Patch

A Patch is a section of contiguous, uniformly sampled data and metadata.

Note

The Patch design was heavily inspired by Xarray’s DataArray object

Creating Patches

Patches can be generated in a few ways.

Load an Example Patch

This example patch contains some artificially generated data. They are mostly used for simple demonstrations or testing.

import dascore as dc

pa = dc.get_example_patch()

Load a File

We first download a small example fiber file from a URL in the DASCore library (you need an internet connection). Next, we simply read it into a spool object then get the first (and only) patch.

import dascore as dc
from dascore.utils.downloader import fetch

path = fetch("terra15_das_1_trimmed.hdf5")  # path to a datafile

pa = dc.read(path)[0]
# or
pa = dc.spool(path)[0]

Both dc.read and dc.spool can be used to load data from a file. dc.read will load the file contents into memory, whereas dc.spool will, depending on the file support for scanning, often load data lazily.

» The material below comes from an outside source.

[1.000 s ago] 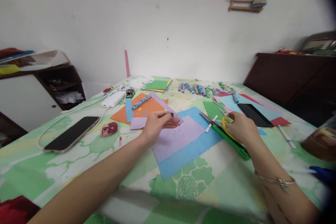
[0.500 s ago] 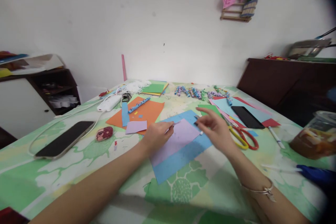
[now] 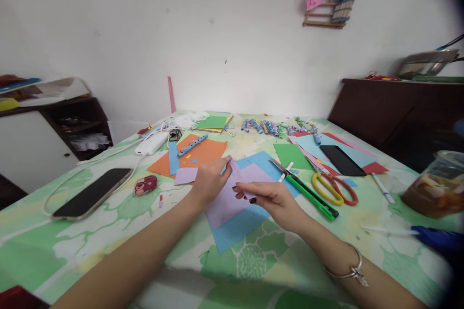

Usually dc.spool is the function you want.

Create from Scratch

Patches can also be created from NumPy arrays and dictionaries. This requires:

  • The data array
  • The coordinates for labeling each axis
  • The attributes (optional)
import numpy as np

import dascore as dc
from dascore.utils.time import to_timedelta64

# Create the patch data
array = np.random.random(size=(300, 2_000))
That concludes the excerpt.